Avoiding upper respiratory illnesses
I thought you might be interested to read my comment on the FLCCC substack “Why aren’t we tapping into the FDA’s ‘back catalog’?” Remember as you read it that I am not a medical doctor and am just sharing my own experience.
Multiple comments, especially on the graphic from c19early.org
That graphic understates the effectiveness of the non-establishment medicine re-purposed drugs. The website has additional graphics under the headings prophylaxis and early treatment. In addition, the all studies data, the prophylaxis data, and the early treatment data can be further specialized to examine reduction in mortality. In each case, HCQ and IVM look better and better, especially when coupled with the low cost.
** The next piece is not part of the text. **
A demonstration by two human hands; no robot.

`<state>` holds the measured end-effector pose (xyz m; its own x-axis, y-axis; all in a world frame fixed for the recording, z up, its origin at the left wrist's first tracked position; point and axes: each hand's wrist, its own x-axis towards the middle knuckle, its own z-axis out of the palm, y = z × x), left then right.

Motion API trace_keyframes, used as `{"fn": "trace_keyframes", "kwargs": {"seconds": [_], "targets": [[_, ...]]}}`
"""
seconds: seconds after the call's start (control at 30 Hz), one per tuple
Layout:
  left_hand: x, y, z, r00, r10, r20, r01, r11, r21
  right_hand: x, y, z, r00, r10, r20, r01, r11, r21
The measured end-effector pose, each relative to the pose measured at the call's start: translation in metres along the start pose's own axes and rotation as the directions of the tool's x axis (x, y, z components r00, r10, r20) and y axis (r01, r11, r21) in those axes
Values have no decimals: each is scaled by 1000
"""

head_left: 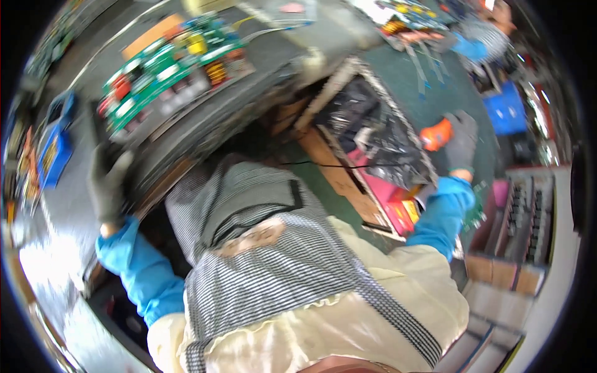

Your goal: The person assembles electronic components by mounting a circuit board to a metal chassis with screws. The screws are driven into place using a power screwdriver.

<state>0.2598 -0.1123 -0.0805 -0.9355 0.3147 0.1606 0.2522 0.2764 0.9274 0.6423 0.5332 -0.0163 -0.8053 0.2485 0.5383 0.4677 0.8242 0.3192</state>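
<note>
My left hand (107,184), in a grey glove, is at the left on the dark worktop's edge. Its thumb stands apart from the fingers and nothing shows in it. Just beyond it lies a green circuit board (148,82) with red, yellow and black parts. At the right, my gloved right hand (462,142) is closed about a rounded orange object (436,135), whose kind is blurred. That hand is over the green surface, beside an open drawer (407,127) with black plastic and pink and red packets inside.
A blue bin (505,109) stands beyond my right hand, and a blue tray (55,152) lies at the far left. Another person (482,40) handles wired parts at the upper right. Compartmented boxes (519,224) stand at the right. A thin black cable crosses the drawer.
</note>
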Motion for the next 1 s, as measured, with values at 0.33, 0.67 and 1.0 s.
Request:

I go further in studying the meta-analyses. The point estimate in the confidence intervals can be misleading when we consider the width of some of those intervals. The wide intervals occur for relatively new drugs for which few studies have been performed. In some cases, the upper end of the CI shows that the data is consistent with the drug having negative efficacy.
Thus, I rely not on the point estimate in the middle of the interval, but on the lowest estimate of efficacy (the right side of the interval on the graph, or the minimum risk reduction). Here, IVM is the clear winner on prophylaxis mortality; HCQ is the second best on early treatment mortality (beaten only by a drug that costs $2100 per dose).
In our home, we don't wait to get sick. Every time I go out, I take a C-D-zinc-elderberry gummy, and use Xlear nasal spray. If we come home and feel we're getting sick, we escalate to Enovid nasal spray and banlangen Chinese tea. No jabs since fall 2019, and we've had far fewer URI's than we used to, even with compromised immune systems.
Here are the graphics I referenced in my comment.
With 95% confidence, I can assert that prophylaxis with IVM reduces mortality by at least 50%, and early treatment with HCQ reduces mortality by at least 60%.